Task to carry out
Working from the line that contains "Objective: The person" down to the last line below, repeat each line exactly.

Given data

______________________________

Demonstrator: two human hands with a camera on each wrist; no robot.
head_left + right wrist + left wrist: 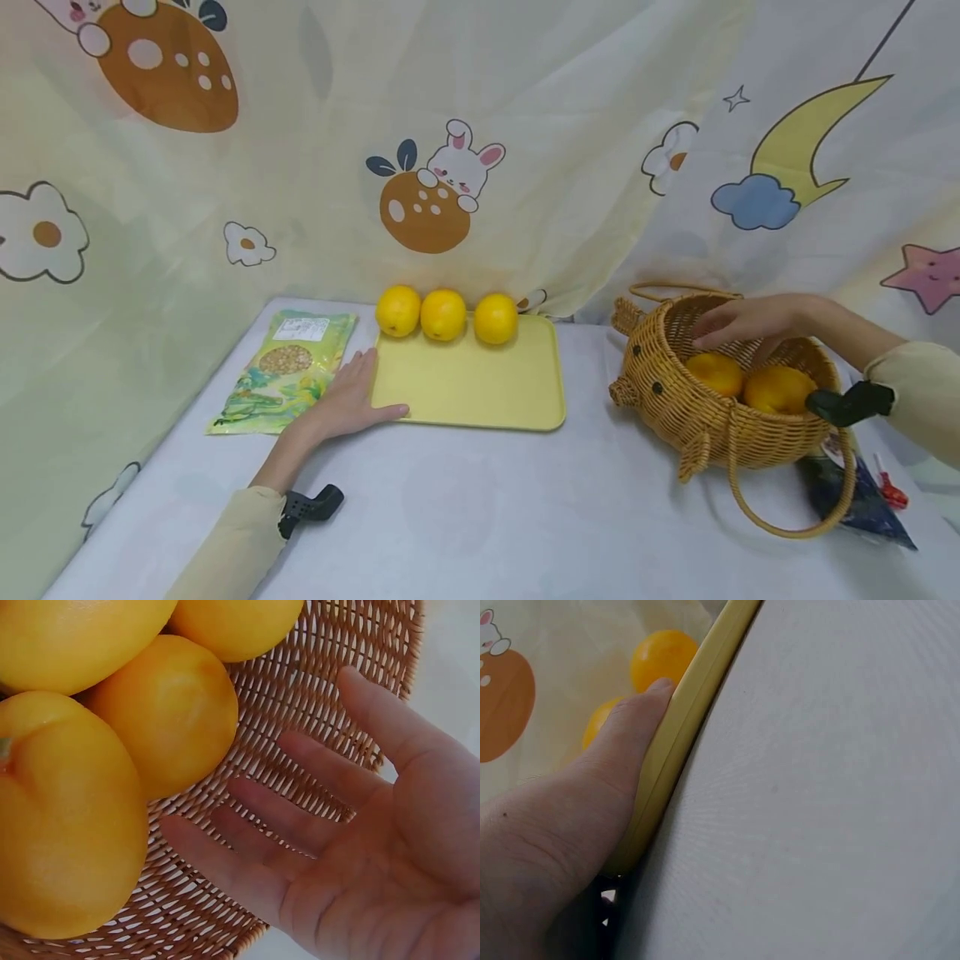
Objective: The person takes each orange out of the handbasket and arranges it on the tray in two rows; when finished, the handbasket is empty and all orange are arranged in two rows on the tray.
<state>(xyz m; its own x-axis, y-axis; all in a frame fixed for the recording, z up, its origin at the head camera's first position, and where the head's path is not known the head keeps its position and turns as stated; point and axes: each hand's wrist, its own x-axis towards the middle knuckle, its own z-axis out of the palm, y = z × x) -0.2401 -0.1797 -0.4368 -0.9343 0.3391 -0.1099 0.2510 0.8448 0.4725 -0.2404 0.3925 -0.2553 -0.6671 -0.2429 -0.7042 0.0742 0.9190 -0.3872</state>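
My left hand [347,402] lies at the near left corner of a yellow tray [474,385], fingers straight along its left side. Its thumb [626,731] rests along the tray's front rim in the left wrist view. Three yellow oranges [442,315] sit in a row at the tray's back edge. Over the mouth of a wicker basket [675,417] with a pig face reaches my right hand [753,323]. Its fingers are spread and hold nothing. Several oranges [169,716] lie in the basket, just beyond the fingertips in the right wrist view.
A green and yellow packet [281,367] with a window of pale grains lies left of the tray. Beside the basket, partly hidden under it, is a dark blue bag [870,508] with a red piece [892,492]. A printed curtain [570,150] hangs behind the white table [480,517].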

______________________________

Your response
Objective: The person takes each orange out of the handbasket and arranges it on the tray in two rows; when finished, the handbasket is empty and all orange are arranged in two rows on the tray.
<state>(xyz m; its own x-axis, y-axis; all in a frame fixed for the recording, z up, its origin at the head camera's first position, and where the head's path is not known the head keeps its position and turns as stated; point and axes: each hand's wrist, its own x-axis towards the middle knuckle, its own z-axis out of the palm, y = z × x) -0.2401 -0.1797 -0.4368 -0.9343 0.3391 -0.1099 0.2510 0.8448 0.4725 -0.2404 0.3925 -0.2553 -0.6671 -0.2429 -0.7042 0.0742 0.9190 -0.3872</state>
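My left hand [347,402] lies at the near left corner of a yellow tray [474,385], fingers straight along its left side. Its thumb [626,731] rests along the tray's front rim in the left wrist view. Three yellow oranges [442,315] sit in a row at the tray's back edge. Over the mouth of a wicker basket [675,417] with a pig face reaches my right hand [753,323]. Its fingers are spread and hold nothing. Several oranges [169,716] lie in the basket, just beyond the fingertips in the right wrist view.
A green and yellow packet [281,367] with a window of pale grains lies left of the tray. Beside the basket, partly hidden under it, is a dark blue bag [870,508] with a red piece [892,492]. A printed curtain [570,150] hangs behind the white table [480,517].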

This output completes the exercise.